La legalización del cannabis (mal llamado “marihuana”) no es una ocurrencia, mucho menos una ideología moderna. Es la corrección necesaria debido al fracaso sistemático de la política pública y consecuentemente de los funcionarios públicos que abandonan el bien común a cambio de mantener un status quo que hace a pocos ricos y socializa la corrupción y la muerte.

La hegemonía prohibicionista contra el cannabis en los últimos 30 años ha venido cayéndose a pedazos. Así, vemos que para el 2020 más de 40 estados han descriminalizado o despenalizado no solo el consumo sino el mercado del cannabis. Los Estados Unidos en sus recientes elecciones alcanzaron más de 30 estados con una u otra forma de legalización. El estado de Oregon despenalizó y descriminalizó la portación de todas las drogas. En estos momentos el avance que registra Estados Unidos en la materia lo coloca en riesgo de violentar las tres nefastas convenciones internacionales que tiene la ONU sobre el tema.

Convención Única sobre Estupefacientes de 1961, enmendada por el Protocolo de 1972; el Convenio sobre Sustancias Sicotrópicas de 1971, y la Convención contra el Tráfico Ilícito de Estupefacientes y Sustancias Sicotrópicas de 1988.

A este contexto hay que agregar que el cannabis fue recientemente recategorizado por las Naciones Unidas. Hasta el año pasado la ONU ubicaba al cannabis y su resina (hachís) dentro de las listas más restrictivas de la Convención Única sobre Estupefacientes de 1961. Figuraba en la Lista I, junto con la heroína y la cocaína, y en la Lista IV, reservada para drogas con “propiedades particularmente peligrosas”, con un valor terapéutico mínimo o nulo.

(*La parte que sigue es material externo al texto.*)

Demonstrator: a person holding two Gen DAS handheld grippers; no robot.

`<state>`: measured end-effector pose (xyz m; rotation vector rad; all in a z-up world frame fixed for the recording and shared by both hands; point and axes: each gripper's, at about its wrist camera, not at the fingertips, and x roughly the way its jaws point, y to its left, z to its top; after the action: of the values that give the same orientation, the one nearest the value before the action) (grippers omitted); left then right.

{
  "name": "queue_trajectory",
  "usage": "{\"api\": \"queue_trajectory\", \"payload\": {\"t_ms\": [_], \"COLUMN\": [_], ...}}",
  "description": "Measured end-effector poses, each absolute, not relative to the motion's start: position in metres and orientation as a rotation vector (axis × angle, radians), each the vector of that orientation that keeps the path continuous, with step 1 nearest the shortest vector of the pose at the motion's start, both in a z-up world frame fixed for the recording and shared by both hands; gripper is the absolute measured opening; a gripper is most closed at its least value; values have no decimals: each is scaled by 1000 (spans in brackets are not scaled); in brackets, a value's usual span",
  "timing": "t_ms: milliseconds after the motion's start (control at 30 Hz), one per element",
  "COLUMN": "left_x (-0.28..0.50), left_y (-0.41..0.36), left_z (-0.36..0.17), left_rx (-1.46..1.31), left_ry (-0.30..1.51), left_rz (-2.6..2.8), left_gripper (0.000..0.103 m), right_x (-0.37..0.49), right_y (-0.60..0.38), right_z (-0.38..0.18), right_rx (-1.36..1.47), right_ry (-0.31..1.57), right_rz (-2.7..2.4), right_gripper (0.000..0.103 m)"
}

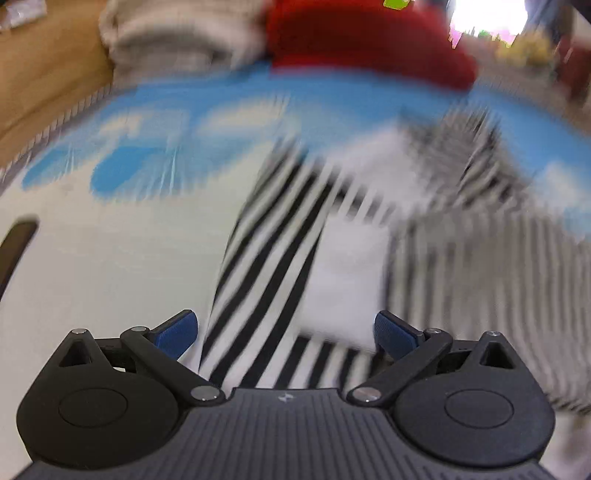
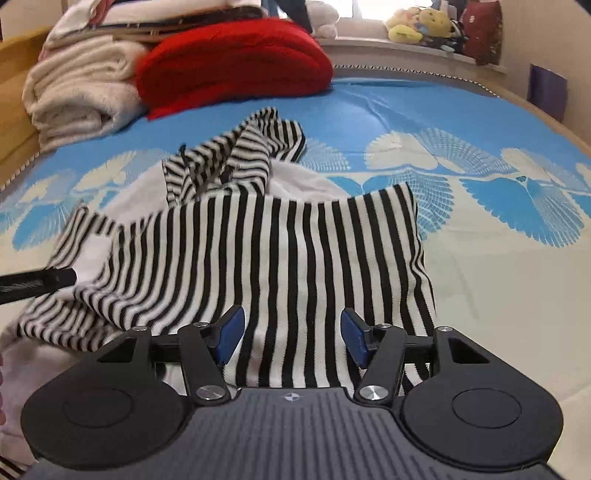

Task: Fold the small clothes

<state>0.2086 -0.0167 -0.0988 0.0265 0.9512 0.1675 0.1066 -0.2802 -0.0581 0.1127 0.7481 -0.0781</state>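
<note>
A black-and-white striped garment (image 2: 280, 258) with white parts lies crumpled on the bed. In the right wrist view my right gripper (image 2: 291, 338) is open just above its near striped edge, holding nothing. The left wrist view is blurred by motion. There my left gripper (image 1: 286, 334) is open over the garment (image 1: 280, 258), with a striped band and a white patch between its blue pads, holding nothing. The tip of the left gripper (image 2: 55, 278) shows as a dark bar at the left edge of the right wrist view, at the garment's left side.
The bed has a blue and cream patterned cover (image 2: 480, 206). A folded red blanket (image 2: 236, 62) and cream towels (image 2: 77, 92) are stacked at the far left. Plush toys (image 2: 421, 26) sit on the window sill. A wooden bed frame (image 1: 40, 85) runs along the left.
</note>
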Motion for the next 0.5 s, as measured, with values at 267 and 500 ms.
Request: {"api": "queue_trajectory", "payload": {"t_ms": [267, 500], "left_x": [198, 187], "left_y": [62, 149], "left_z": [-48, -23], "left_rx": [-334, -431], "left_ry": [917, 836], "left_rz": [126, 250], "left_gripper": [102, 102], "right_x": [119, 165], "right_y": [-304, -350], "right_z": [-68, 18], "right_rx": [234, 492], "right_ry": [878, 609], "right_rz": [-88, -71], "right_gripper": [65, 66]}}
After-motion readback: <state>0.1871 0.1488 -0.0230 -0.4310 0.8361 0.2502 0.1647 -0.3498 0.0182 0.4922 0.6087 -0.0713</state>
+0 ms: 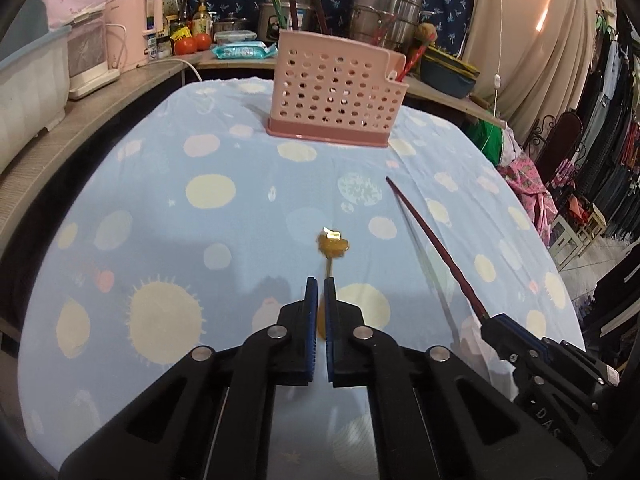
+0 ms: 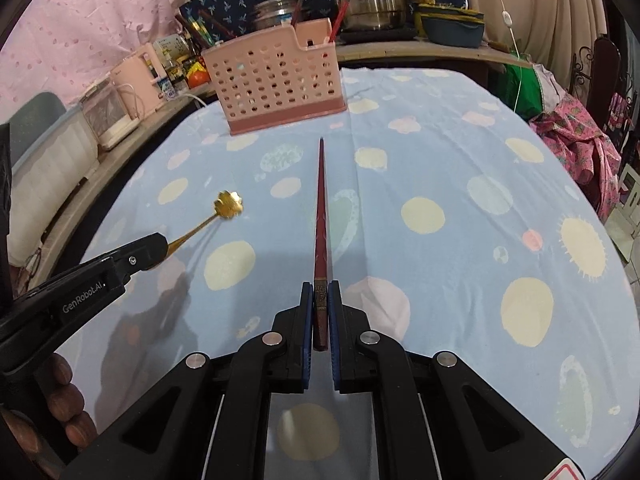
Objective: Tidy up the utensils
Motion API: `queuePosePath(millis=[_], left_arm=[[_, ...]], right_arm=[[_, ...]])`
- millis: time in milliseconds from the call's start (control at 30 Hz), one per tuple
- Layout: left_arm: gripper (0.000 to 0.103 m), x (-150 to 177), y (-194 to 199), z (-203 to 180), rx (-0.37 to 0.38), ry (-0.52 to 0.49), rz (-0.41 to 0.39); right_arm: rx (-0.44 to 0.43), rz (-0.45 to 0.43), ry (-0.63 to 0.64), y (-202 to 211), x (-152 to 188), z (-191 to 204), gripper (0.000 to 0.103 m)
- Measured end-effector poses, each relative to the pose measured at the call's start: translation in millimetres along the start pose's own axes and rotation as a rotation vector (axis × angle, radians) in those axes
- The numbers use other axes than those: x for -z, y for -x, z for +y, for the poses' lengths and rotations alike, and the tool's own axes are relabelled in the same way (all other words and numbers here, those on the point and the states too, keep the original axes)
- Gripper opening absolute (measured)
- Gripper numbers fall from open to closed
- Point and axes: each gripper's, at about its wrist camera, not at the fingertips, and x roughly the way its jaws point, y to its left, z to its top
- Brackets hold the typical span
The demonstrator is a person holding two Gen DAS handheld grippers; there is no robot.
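Note:
My left gripper [image 1: 320, 280] is shut on the thin handle of a gold spoon [image 1: 332, 244] with a flower-shaped bowl, which sticks out ahead of the fingers above the cloth. In the right wrist view the same gold spoon [image 2: 228, 204] and left gripper [image 2: 162, 245] show at the left. My right gripper [image 2: 320, 286] is shut on the thick end of a dark red chopstick [image 2: 320, 216] that points toward the pink perforated utensil holder [image 2: 276, 88]. From the left wrist view the chopstick [image 1: 432, 240] slants at the right and the holder [image 1: 336, 96] stands at the far middle, with a red chopstick in its end slot.
A blue tablecloth [image 1: 180, 208] with pale circles covers the table. Behind the holder a shelf carries steel pots [image 1: 384, 12], a wipes pack [image 1: 242, 51], tomatoes and bottles. A pink appliance [image 1: 134, 32] stands at the far left. Hanging clothes [image 1: 612, 120] fill the right side.

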Motion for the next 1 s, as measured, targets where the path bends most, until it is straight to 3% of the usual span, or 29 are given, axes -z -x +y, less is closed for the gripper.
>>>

La inclusión del cannabis en estas listas era contraria a la evidencia científica y, en este sentido, la Organización Mundial de la Salud llevó a cabo el primer examen crítico de los riesgos para la salud y las propiedades medicinales del cannabis. En 2019 publicó una serie de recomendaciones para reclasificar el cannabis y las sustancias relacionadas en el sistema de fiscalización de drogas de la ONU que fueron sometidas a la votación de la Comisión de Estupefacientes. Con resultados positivos, el cannabis fue recategorizado en 2020.

Lo muerte lenta de esta ideología conservadora nefasta e impuesta desde una geopolítica obsoleta es inevitable, a pesar de que Naciones Unidas no encuentra la manera de aceptar que tres de sus convenciones de mayor relevancia mundial son un instrumento para la sistemática violaciones de derechos humanos, generación de corrupción y pobreza en no solo el continente americano sino en todo el globo.

Empecemos por aceptar que la hegemonía anti-cannabis en materia de seguridad nacional es una farsa cuyos orígenes se pueden rastrear a lo peor de la xenofobia, el racismo y el nacionalismo heredado de una era oscura en la humanidad.

La legalización del cannabis en Costa Rica es urgente, no podemos permitir darle continuidad a una política fracasada, como fue la prohibición de la Fecundación In Vitro (FIV) si es que queremos seguir llamándonos un país que defiende los derechos humanos.

Apoyo sobremanera el recorte de 5 mil millones de colones al Ministerio de Seguridad Pública pero advierto que debe venir acompañado de una reforma integral. Es necesario el claro compromiso de este y futuro gobiernos de impulsar una nueva y mejorada política de drogas además de impulsar una fuerte campaña de presión hacia las ONU para reformar las tres convenciones internacionales del tema.

Rechazo vehementemente las recientes actuaciones del Ejecutivo que al seguir una pésima asesoría se resiste en convocar el proyecto 21.388 sobre legalización del cannabis y cáñamo. Estoy en la obligación de señalar que las recomendaciones dadas al presidente son complacientes con un status quo, que, reitero, es corrupto, inservible, innecesario y un fracaso de la peor envergadura en política pública.

Es hora de teclear este tema y exigir una política pública acorde a nuestra era.